**Work required:**
Repeat the listing below line by line, exactly, leaving its pictures behind.

####

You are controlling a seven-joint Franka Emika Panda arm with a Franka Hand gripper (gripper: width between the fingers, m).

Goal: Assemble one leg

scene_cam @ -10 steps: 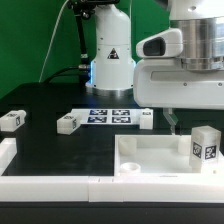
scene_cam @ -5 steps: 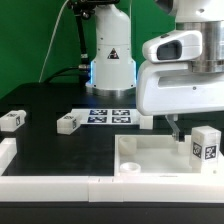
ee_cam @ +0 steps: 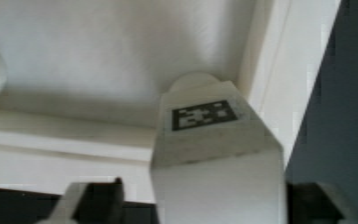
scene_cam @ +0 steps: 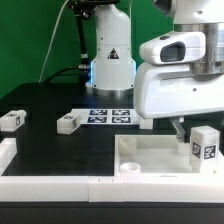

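White arm with rounded grey-trimmed casings; base bears a warning triangle.

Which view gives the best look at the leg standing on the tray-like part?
The wrist view: the leg fills the picture, tag sharp, between the open gripper fingers. The exterior view shows that leg small, upright at the tray-like part's right end.
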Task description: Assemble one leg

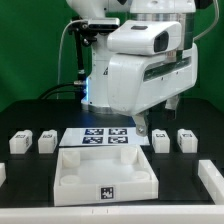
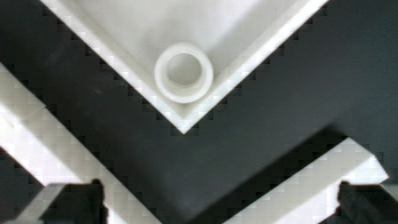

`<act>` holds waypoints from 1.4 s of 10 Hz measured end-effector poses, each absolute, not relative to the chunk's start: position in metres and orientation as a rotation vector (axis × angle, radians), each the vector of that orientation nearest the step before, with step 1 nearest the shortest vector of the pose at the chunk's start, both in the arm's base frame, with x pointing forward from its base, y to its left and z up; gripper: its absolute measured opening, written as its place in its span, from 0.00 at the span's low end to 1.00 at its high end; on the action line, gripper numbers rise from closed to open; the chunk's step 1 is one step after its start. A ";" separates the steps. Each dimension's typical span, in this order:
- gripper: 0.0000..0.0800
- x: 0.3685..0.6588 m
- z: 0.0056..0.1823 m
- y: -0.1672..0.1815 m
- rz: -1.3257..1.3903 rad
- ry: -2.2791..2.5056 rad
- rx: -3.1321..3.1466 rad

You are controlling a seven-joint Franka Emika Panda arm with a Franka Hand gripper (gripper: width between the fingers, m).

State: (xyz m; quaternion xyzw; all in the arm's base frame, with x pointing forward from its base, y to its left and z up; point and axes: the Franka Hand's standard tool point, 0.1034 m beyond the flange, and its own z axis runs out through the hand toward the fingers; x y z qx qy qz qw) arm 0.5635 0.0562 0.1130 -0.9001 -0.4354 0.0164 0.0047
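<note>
Four legs stand on the black table as small white posts with marker tags: two at the exterior view's left (image 1: 18, 143) (image 1: 46, 141) and two at its right (image 1: 160, 139) (image 1: 185, 138). The wide white tray-like piece (image 1: 70, 172) lies at the front centre. My gripper (image 1: 160, 116) hangs above the table behind the right pair of legs, holding nothing. In the wrist view one corner of the tray-like piece (image 2: 111, 50) with a round socket (image 2: 183, 72) lies ahead of my open, empty gripper (image 2: 215, 205). Its dark fingertips (image 2: 68, 205) stand far apart. No leg shows there.
The marker board (image 1: 103, 137) lies flat behind the tray-like piece. Another white part (image 1: 212, 176) shows at the exterior view's right edge, and one at the left edge (image 1: 3, 174). The arm's bulky white body (image 1: 130, 70) fills the middle, with a green wall behind.
</note>
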 end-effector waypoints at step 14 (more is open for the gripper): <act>0.81 0.517 0.095 0.068 0.045 -1.565 -2.707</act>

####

**Result for this task:**
You are controlling a seven-joint Franka Emika Panda arm with a Franka Hand gripper (gripper: width between the fingers, m).

Goal: Assemble one leg

scene_cam @ -10 steps: 
scene_cam @ -5 steps: 
ee_cam @ +0 steps: 
scene_cam @ +0 steps: 

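White arm with rounded grey-trimmed casings; base bears a warning triangle.

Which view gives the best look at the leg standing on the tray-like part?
The wrist view: the leg fills the picture, tag sharp, between the open gripper fingers. The exterior view shows that leg small, upright at the tray-like part's right end.
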Task description: Assemble one leg


`<act>` holds waypoints from 1.4 s of 10 Hz measured end-effector poses, each absolute, not relative to the chunk's start: position in metres and orientation as a rotation vector (axis × angle, radians), each the vector of that orientation nearest the step before, with step 1 nearest the shortest vector of the pose at the chunk's start, both in the arm's base frame, with x pointing forward from its base, y to its left and z up; gripper: its absolute measured opening, written as its place in its span, from 0.00 at the span's low end to 1.00 at its high end; on the action line, gripper numbers rise from closed to open; the chunk's step 1 is one step after its start. A ";" separates the steps. Each dimension's typical span, in this order:
- gripper: 0.0000..0.0800
- x: 0.3685..0.6588 m
- z: 0.0056..0.1823 m
- y: -0.1672..0.1815 m
- rz: -1.3257..1.3903 rad
- ry: -2.2791..2.5056 rad
- rx: -3.1321..3.1466 rad

You are controlling a seven-joint Franka Emika Panda arm with a Franka Hand gripper (gripper: width between the fingers, m).

State: (xyz m; quaternion xyzw; all in the arm's base frame, with x pointing forward from its base, y to its left and z up; point and axes: the Franka Hand's standard tool point, 0.1034 m beyond the flange, and its own z axis runs out through the hand toward the fingers; x y z qx qy qz qw) arm 0.5635 0.0562 0.1130 -0.9001 -0.4354 0.0164 0.0047
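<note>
Four legs stand on the black table as small white posts with marker tags: two at the exterior view's left (image 1: 18, 143) (image 1: 46, 141) and two at its right (image 1: 160, 139) (image 1: 185, 138). The wide white tray-like piece (image 1: 70, 172) lies at the front centre. My gripper (image 1: 160, 116) hangs above the table behind the right pair of legs, holding nothing. In the wrist view one corner of the tray-like piece (image 2: 111, 50) with a round socket (image 2: 183, 72) lies ahead of my open, empty gripper (image 2: 215, 205). Its dark fingertips (image 2: 68, 205) stand far apart. No leg shows there.
The marker board (image 1: 103, 137) lies flat behind the tray-like piece. Another white part (image 1: 212, 176) shows at the exterior view's right edge, and one at the left edge (image 1: 3, 174). The arm's bulky white body (image 1: 130, 70) fills the middle, with a green wall behind.
</note>
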 end-effector waypoints at step 14 (more is open for the gripper): <act>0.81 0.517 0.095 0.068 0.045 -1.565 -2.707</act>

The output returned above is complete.